Google Takeout Converter Export ZIP File in 10+ Formats
Written by Justin Cener, Technical Executive and Staff Writer at Corbett Software. Justin covers email data formats and migration workflows.
Downloaded your Google data and ended up with a ZIP full of files Windows cannot open? That is the standard Takeout experience. The mail you wanted is in there, just in a format almost nothing on a normal PC reads. Here is how to fix that, free route first.
Summary
A Google Takeout converter reads the ZIP archives Takeout creates and saves the mail inside them in another format. You can open the Takeout MBOX file free in Thunderbird, but for PST, PDF or bulk output the Corbett Email Conversion Tool processes the whole archive without extracting it first.
What is Inside a Google Takeout ZIP File?
Google Takeout is Google’s free export service that packages a copy of your account data into ZIP archives. When you create an export you choose a part size between 1 GB and 50 GB, and anything bigger than that arrives as several numbered ZIP files. Google explains the process in its official guide to downloading your Google data.
Inside the archive, each service uses its own format.
- Gmail arrives as one large MBOX file, normally named All mail Including Spam and Trash.mbox.
- Contacts come as vCard and CSV files.
- Calendars are saved as ICS files.
- Photos keep their original files with JSON metadata alongside them.
Photos and documents open normally on any PC. The mail does not, because Windows has no built in program that reads MBOX. That single fact is why this page exists.
Why Convert Google Takeout Data?
The most common reason is Outlook. Outlook does not open MBOX, it wants PST, so anyone moving from Gmail to Outlook needs to convert MBOX to PST before the mail is usable. The second reason is records. Legal, HR and accounting teams often need individual emails as PDF files rather than one giant mailbox. And some people just want their archive in a format they can actually browse without keeping a second email client around.
Free Method: Open Takeout Mail in Thunderbird
If you only need to read and search the exported mail, you do not need to buy anything. Mozilla Thunderbird is free and handles MBOX well with one add on.
- Extract the Takeout ZIP and find the .mbox file inside the Mail folder.
- Install Thunderbird, then add the ImportExportTools NG add on from its add ons manager.
- Right click Local Folders, choose ImportExportTools NG and pick Import mbox file.
- Select your Takeout MBOX file and wait for the import to finish.
Your Gmail archive appears as a readable, searchable folder. For a personal backup you want to check occasionally, this is honestly all you need.
Where the Free Method Stops Working
One trade off, stated plainly.

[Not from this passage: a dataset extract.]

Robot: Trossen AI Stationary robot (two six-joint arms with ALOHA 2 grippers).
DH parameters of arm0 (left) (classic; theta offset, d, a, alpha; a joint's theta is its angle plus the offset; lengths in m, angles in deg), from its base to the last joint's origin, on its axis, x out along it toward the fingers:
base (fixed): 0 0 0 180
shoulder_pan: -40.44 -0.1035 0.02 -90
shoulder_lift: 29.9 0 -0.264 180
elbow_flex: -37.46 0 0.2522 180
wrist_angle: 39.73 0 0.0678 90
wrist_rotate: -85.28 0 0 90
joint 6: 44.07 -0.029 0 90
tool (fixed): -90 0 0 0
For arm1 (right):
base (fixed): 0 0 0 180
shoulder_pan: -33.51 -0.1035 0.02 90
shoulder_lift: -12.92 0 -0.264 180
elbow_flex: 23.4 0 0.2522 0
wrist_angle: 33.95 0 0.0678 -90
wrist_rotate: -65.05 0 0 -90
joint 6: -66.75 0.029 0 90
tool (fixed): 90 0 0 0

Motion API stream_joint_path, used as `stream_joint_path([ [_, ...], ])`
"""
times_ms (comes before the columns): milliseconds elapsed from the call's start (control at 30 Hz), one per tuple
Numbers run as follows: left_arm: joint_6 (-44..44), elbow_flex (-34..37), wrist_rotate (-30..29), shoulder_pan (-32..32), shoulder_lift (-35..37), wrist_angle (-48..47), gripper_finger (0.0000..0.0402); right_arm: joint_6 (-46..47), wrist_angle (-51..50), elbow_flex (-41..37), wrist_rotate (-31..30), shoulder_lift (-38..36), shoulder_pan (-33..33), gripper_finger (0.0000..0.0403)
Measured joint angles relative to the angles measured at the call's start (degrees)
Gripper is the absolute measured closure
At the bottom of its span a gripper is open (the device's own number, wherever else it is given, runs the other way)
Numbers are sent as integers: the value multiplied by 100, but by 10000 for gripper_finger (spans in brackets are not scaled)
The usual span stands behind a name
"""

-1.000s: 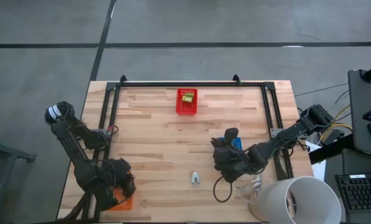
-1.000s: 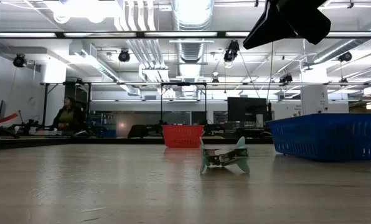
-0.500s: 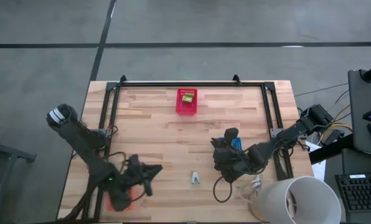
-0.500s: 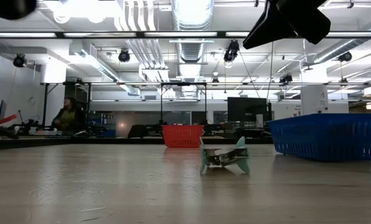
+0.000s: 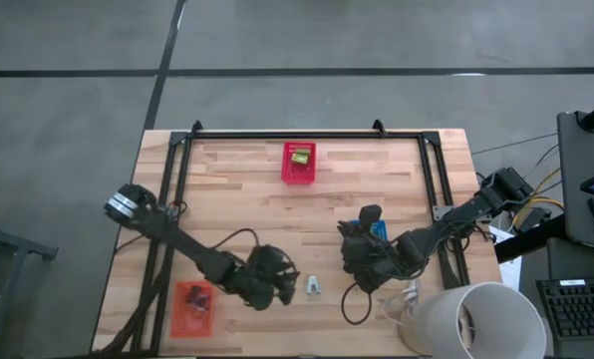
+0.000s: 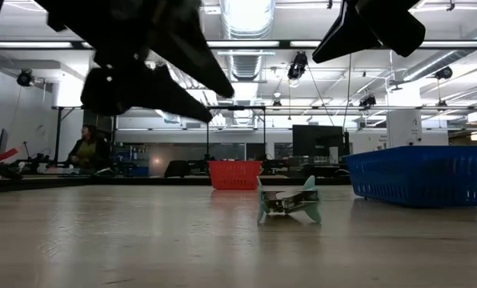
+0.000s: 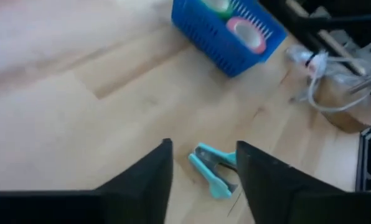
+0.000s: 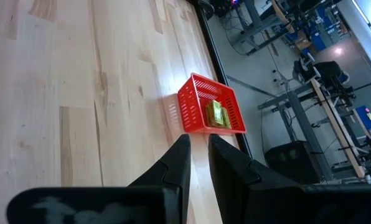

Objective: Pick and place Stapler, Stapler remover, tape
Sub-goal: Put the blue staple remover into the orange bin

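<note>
High view: left claw (image 5: 289,284) beside stapler remover (image 5: 314,286)

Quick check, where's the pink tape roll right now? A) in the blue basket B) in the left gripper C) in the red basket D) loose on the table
A: the left wrist view shows the pink tape roll lying inside the blue basket, while the left gripper hangs open over the stapler remover.

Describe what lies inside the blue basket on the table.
The left wrist view shows the blue basket holding two tape rolls: a red-pink tape roll and a green tape roll, cut off by the picture's edge. The basket's floor beneath them is hidden by its walls.
</note>
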Motion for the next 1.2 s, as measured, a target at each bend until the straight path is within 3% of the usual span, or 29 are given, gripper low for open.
stream_joint_path([
  [133,123,-265,491,-183,-411,6,195,8,-8,-2,1,0,0,351],
  [300,164,-690,604,-188,-902,6,188,22,-9,-27,2,0,0,351],
  [667,252,-1092,923,-189,-1604,-10,188,22,-4,-35,2,0,-4,351],
  [967,390,-1089,1090,-174,-1610,-71,193,20,-3,-35,2,0,-4,351],
  [1200,381,-1066,1090,-174,-1609,-62,225,21,-3,-37,2,0,-4,351],
])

Thunderbird can display an MBOX file but it cannot save one as PST, so if your destination is Outlook the free route leaves you exactly where you started. It also imports one MBOX at a time by hand, which gets old fast when a large export arrives split across several ZIP files.

“The download is rarely the hard part. The hard part starts when that mail has to be in Outlook by Monday morning and Windows has no idea what an MBOX file is. Closing that gap is the whole job of a converter.”
Justin Cener · Technical Executive and Staff Writer, Corbett Software
Convert Google Takeout in Bulk with an Expert Tool
The Corbett Email Conversion Tool works as a Google Takeout converter that skips the painful parts. You add the Takeout ZIP directly, with no extraction step, and the software reads the mail inside and saves it in your chosen format, including PST for Outlook and PDF for records. Date, sender and folder filters let you convert only the part of the archive you need, and a free demo edition lets you evaluate the conversion before buying. It runs on all editions of Windows.
Steps to Convert Google Takeout Files
- Install and launch the software, then click Open, choose Email Data Files and select Google Takeout.
Step 1: The Open menu with the Google Takeout option selected.
- Browse to your Takeout ZIP file and add it. The software reads the archive without asking you to extract it.
- Wait for the scan to finish, then check your messages in the preview panel with its four viewing modes.
Step 2: Takeout emails loaded in the preview panel.
- Click Export and pick the format you need, such as PST for Outlook or PDF for records.
Step 3: The Export screen with the saving options listed.
- Apply the data filters if you want a selective conversion, then click Save to start.
Step 4: Filters applied and the Save button ready to run the conversion.
That is the whole process. The conversion runs locally on your PC, and the original Takeout archive stays untouched, so you can rerun it with different formats or filters whenever you need.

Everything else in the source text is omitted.